Mehr Bewegung in der Schule als Präventionsmaßnahme
Um mehr Bewegung in die Gespräche über verstärkten Turnunterricht an Schulen zu bringen, fordert
Harald Walser (G) 2 Mio. € aus dem Bildungsbudget für das kommende Jahr. Schulen würden aus diesem Topf
je bis zu 1000 € erhalten, wenn sie das Geld zweckgebunden für Bewegungsinitiativen einsetzen, die wiederum
autonom gestaltbar sind. Der zu Fuß zurückgelegte Schulweg, bewegter Unterricht oder Bewegungsspiele
für den Pausenhof wären kostengünstige Alternativen zur täglichen Turnstunde, die sich aus
Ressourcengründen häufig an den Schulstandorten nicht umsetzen lasse, so Walser. Sein Vorschlag würde
die tägliche Bewegungseinheit sicherstellen und liege auch im Sinne der Schulautonomie, bekräftigte Walser
im Ausschuss. Sein Vorschlag wurde auch von FPÖ-Bildungssprecher Walter Rosenkranz unterstützt. Manfred
Hofinger (V) verwies in seinem Vertagungsantrag auf das 6-Punkte-Programm der Regierung, worin der täglichen
Bewegung ein besonderer Schwerpunkt gewidmet sei, außerdem liege eine Gesetzesnovelle derzeit zur Begutachtung
vor. Bundesministerin Gabriele Heinisch-Hosek stellte klar, dass die von der Regierung vorgesehenen 10 Mio. € für
mehr Bewegung in der Schule ein Teil der 18 Mio. € darstellen, die ganztägigen Schulformen zur Verfügung
stehen werden. "Wir öffnen auch die Türen für Vereine", sagte sie.

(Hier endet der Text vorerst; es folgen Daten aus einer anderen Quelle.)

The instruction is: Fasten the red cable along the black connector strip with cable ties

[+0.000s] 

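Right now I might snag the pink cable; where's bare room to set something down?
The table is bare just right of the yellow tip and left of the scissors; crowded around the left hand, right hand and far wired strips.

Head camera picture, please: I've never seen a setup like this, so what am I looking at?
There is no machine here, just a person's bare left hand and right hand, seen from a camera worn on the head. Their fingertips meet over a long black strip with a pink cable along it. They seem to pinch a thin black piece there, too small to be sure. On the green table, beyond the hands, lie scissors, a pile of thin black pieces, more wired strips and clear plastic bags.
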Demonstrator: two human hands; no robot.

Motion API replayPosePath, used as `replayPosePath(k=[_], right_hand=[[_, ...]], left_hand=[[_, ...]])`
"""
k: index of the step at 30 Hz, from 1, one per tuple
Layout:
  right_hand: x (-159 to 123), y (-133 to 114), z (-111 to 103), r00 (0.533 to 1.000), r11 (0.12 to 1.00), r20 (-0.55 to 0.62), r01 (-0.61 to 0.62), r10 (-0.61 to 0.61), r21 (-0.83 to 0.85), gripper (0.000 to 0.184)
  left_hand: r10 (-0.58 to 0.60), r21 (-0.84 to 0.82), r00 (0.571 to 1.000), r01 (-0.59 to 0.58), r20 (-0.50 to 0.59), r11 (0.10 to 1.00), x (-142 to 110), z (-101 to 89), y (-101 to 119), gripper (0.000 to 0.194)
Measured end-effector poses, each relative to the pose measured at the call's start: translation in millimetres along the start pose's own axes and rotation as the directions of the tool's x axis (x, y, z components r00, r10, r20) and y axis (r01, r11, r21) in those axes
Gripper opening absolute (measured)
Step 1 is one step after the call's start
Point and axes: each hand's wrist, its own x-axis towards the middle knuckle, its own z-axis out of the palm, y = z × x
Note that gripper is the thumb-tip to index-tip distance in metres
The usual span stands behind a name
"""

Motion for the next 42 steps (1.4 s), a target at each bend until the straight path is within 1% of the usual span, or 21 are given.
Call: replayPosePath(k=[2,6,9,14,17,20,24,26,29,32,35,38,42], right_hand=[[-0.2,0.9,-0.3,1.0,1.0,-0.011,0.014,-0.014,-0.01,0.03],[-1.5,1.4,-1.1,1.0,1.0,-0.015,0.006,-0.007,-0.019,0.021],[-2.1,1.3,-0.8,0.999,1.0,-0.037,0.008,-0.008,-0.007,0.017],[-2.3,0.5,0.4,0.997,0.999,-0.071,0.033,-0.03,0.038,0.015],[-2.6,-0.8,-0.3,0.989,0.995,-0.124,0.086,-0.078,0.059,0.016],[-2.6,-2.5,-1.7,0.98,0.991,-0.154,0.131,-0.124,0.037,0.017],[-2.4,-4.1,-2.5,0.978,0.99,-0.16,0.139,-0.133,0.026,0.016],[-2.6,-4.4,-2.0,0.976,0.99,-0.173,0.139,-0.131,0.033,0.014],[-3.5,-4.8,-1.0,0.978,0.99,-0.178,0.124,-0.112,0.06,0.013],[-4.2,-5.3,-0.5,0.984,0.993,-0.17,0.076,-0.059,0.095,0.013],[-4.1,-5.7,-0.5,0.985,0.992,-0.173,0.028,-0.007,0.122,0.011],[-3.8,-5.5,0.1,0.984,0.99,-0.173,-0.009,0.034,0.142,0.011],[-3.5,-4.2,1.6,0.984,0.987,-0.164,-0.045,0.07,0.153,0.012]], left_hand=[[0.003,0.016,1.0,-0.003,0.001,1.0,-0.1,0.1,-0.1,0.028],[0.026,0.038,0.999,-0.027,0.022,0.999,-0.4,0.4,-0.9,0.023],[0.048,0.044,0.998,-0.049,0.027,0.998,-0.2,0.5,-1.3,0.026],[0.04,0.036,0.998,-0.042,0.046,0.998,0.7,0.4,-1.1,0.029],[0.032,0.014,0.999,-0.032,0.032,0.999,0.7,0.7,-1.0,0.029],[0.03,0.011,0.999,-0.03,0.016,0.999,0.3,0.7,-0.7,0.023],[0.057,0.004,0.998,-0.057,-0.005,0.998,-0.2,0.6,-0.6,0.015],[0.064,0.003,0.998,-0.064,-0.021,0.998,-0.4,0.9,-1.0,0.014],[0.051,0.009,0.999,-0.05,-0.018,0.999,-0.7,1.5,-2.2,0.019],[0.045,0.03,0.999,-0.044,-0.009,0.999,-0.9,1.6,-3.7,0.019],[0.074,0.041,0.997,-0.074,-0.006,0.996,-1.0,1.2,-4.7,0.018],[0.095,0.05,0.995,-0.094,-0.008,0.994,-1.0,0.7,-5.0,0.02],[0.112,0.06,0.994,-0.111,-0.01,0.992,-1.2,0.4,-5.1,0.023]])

Politische Bildung darf keine parteipolitische Bildung sein
Als eine aus demokratiepolitischen Gründen gestellte "Uraltforderung" bezeichnete Harald Walser
(G) schließlich seine Initiative, Politische Bildung als Pflichtfach ab der 7. Schulstufe in allen Schultypen
vorzusehen. Den derzeitigen Zustand der politischen Bildung hält er für besorgniserregend, denn es sei
ein Glücksspiel, ob sich derzeit LehrerInnen mit diesem Thema auseinandersetzen. Walter Rosenkranz von der
FPÖ warnte in diesem Zusammenhang vor Parteipolitik im Unterricht, wenn er auch prinzipiell für mehr
politische Bildung eintrat. Die Abgeordneten Daniela Holzinger (S) und Asdin El Habbassi (V) bezeichneten die geplante
Einführung von Pflichtmodulen als einen Schritt in die richtige Richtung. Die Etablierung der Politischen
Bildung als Pflichtfach sei finanziell derzeit nicht machbar, gab Ministerin Heinisch-Hosek zu bedenken. Es sei
aber im Rahmen von Schulversuchen bereits heute möglich, ein derartiges Pflichtfach zu führen, auch werde
die Erweiterung der Schulautonomie dafür Wege öffnen.